Somewhere in the last two decades, the word changed.
It became something you were supposed to have. A skill to develop. A trait to cultivate. A KPI in a workplace wellness programme. There are now resilience seminars. Resilience workbooks. Resilience apps. The corporate world discovered the word and rebranded it as a virtue you could acquire if you tried hard enough, and the church, never quite resistant to the language of its surrounding economy, picked it up too.
And the moment resilience became something you were supposed to have, something quietly cruel happened.
The person who could not bounce back fast enough became, by definition, deficient.
You feel this without always being able to name it. You are months or years into a wound — a bereavement, a chronic illness, a betrayal, a slow collapse of a life you thought you had — and you sense, in the air around you, that you should be further along by now. The people who love you have started using the word. I am amazed at your resilience. They mean it kindly. But the word lands as a small instruction. Keep being resilient. Do not stop being resilient. Do not, please, become the kind of person who does not bounce back.
So you perform.
You produce the small daily evidence of a recovery that is not actually happening. You learn the right sentences. You say you are doing better. You smile at the right moments. You hide the days when you cannot get out of bed. You hide the nights you cried in the car. You become, in the long quiet of this, exhausted in a new way — exhausted not just by the wound, but by the effort of pretending the wound is healing on the schedule your community needs it to heal on.
The Bible has a different word for what you are doing.
It has the word lament.
A third of the Psalms are laments. They do not bounce back. They sit in the dark. I am worn out from my groaning. All night long I flood my bed with weeping and drench my couch with tears (Psalm 6:6). My heart is in anguish within me; the terrors of death have fallen on me. Fear and trembling have beset me; horror has overwhelmed me (Psalm 55:4–5). The psalmist does not, in these verses, reach for resilience. He reaches for honesty. He tells God the truth about his interior, and the Holy Spirit preserved the telling, and the church for three thousand years has sung these psalms as the prayers of the faithful.
Faithfulness, in the biblical witness, is not the speed of your recovery. Faithfulness is the address. The one who keeps speaking to God from inside the wound — even badly, even bitterly, even in a voice that does not sound like the voice of the recovered — is the one being faithful. The bounce-back is not the test. The address is the test, and the address can happen from the floor.
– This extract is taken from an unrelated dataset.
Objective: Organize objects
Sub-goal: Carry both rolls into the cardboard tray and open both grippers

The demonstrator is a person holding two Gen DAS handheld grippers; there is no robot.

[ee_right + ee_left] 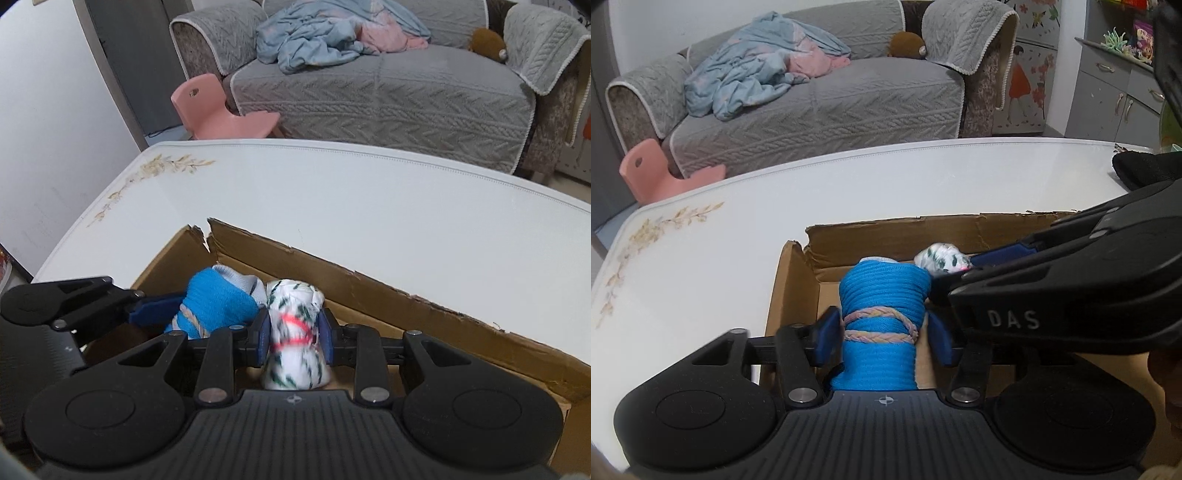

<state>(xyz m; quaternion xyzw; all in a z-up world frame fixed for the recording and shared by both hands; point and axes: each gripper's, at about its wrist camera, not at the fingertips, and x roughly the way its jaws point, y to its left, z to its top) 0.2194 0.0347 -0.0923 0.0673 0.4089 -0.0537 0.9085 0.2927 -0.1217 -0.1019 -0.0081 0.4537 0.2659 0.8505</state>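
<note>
The left claw [884, 332] is closed on a rolled blue knitted cloth bundle [882, 295] tied with braided pastel cord, inside an open brown cardboard box [792, 280] on the glossy white worktop [701, 240]. Beside it, the right claw [293, 334] clamps a rolled white green-flecked bundle [293, 347] bound with red band, also within the box.

The right gripper [964, 267] is covering most of the white roll [942, 260] and the cardboard box's [905, 230] right side. Beside that box, the blue roll [216, 304] is hiding the left gripper's [173, 306] far finger. The white roll's pattern is blurring.
</note>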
Not forever. Not as a permanent identity. The Lord is, in his slow way, healing what can be healed. But healing in your specific life will not arrive on the schedule the resilience culture has set for it. It will arrive on the Lord's schedule, which is almost always slower than ours and almost always deeper.
In the meantime, you do not have to perform the recovery you have not yet been given. You do not have to produce a tidy testimony for a community that does not know how to hold an untidy one. You do not have to learn the next four steps to bouncing back. You are allowed to sit, in the long quiet of an unhealed thing, and tell God the truth.
That is not the failure of faith.
That is what faith, in the dark, has always looked like.